Sunday, March 31, 2019

Flood

The resident and resilient Moultrie trail cameras handle plenty of weather extremes with nary an interruption.  With a hat-tip to Timex - they take a licking and keep on ticking.  Yesterday I published a couple of photos of the deep February snows.  That afternoon I was finally able to access one remaining camera that had defied reach.
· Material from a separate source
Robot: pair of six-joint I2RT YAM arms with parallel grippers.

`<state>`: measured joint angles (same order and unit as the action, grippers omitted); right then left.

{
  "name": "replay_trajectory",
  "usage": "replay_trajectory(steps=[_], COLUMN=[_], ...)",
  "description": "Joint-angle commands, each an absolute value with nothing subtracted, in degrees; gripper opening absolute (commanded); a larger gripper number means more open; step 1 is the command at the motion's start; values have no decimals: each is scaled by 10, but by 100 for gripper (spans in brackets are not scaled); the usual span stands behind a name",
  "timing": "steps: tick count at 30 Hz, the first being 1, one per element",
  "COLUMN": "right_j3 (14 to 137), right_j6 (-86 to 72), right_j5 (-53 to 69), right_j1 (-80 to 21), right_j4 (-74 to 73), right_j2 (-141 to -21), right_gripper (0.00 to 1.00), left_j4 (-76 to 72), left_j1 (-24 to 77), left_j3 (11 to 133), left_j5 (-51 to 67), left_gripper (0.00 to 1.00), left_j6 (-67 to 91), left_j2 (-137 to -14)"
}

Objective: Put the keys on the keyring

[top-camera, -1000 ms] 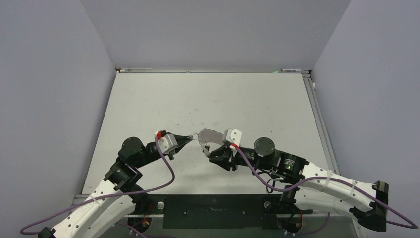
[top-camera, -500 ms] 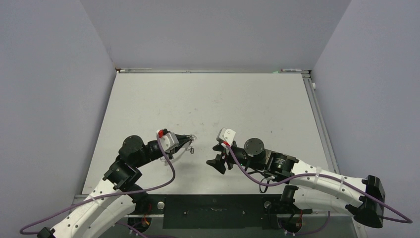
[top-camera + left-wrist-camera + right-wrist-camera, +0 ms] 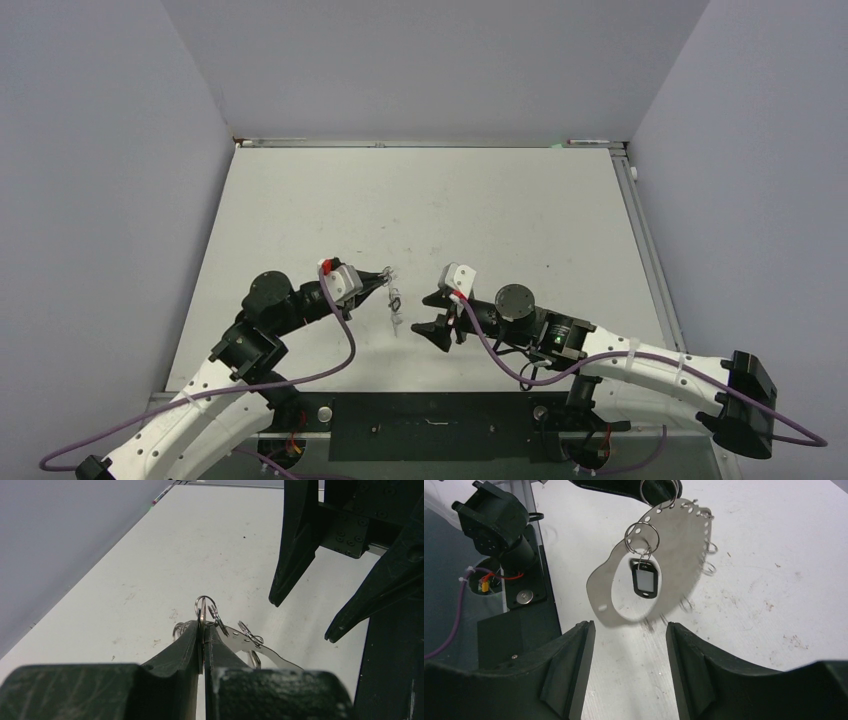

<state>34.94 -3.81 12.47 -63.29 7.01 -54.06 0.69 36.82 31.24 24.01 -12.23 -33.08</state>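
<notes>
Judging by what hangs there, the task is partly done: one key dangles from a small wire loop on the keyring; no other keys show, so how many remain I cannot tell; the left tool is clamped on the keyring's rim, holding it above the desk; the right tool stands wide and empty, just beside it at 3 o'clock from above; in the right wrist view the hoop's long axis runs 1 o'clock to 7 o'clock, the key pointing to 6 o'clock.
</notes>
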Motion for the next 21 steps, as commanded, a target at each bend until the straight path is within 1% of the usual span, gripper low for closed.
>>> replay_trajectory(steps=[1, 5, 11, 21], right_j3=[322, 319, 335, 343], right_j6=[-31, -25, -22, -25], right_j5=[144, 131, 169, 190], right_j1=[-628, -628, -628, -628], right_j4=[190, 253, 304, 355], right_j2=[-556, -600, -664, -697], right_gripper=[54, 54, 55, 53], left_j4=[-27, -28, -30, -30], left_j1=[370, 370, 370, 370], left_j3=[344, 343, 341, 341], left_j5=[245, 244, 243, 244], left_gripper=[0, 0, 0, 0], left_j6=[-108, -106, -105, -102], left_j2=[-327, -323, -320, -322])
Initially as a consequence of the frigid temps, secondarily the deep snows and finally almost two weeks of flood conditions.  The ice jams have finally melted the floods have receded and Silver Creek is now flowing at full force but within the confines of its banks.

As it turns-out this camera was buried by the January snows.  Here's a nice sequence of shots marking the rapid snow accumulation on January 28 and how - over the course of four hours - the camera succumbed to the rising snow pack.




click on images for a closer look

After the snows receded the camera went back to work taking pictures thru February and into March.  Alas, it could not survive the rising waters of a flood.

This is what I found yesterday - full of rusty water...



Between January 19 and March 15 this Moultrie Model A-25 snapped 882 photos until the rising waters did it in.  Its last gasp came on the evening of March 15th when after taking about a dozen pictures that looked like this it finally died.




Because the SD card survived - the legacy of this cam are the terrific pictures it captured in its last three months of life.  I intend to post selected favorites as time allows. 

In the interim I'm going to let the device dry out in the garage to see if it can be revived.  Yet I'm not holding my breath for a miraculous recovery.  The lesson of this parable is never spend more than about $100 on a trail camera...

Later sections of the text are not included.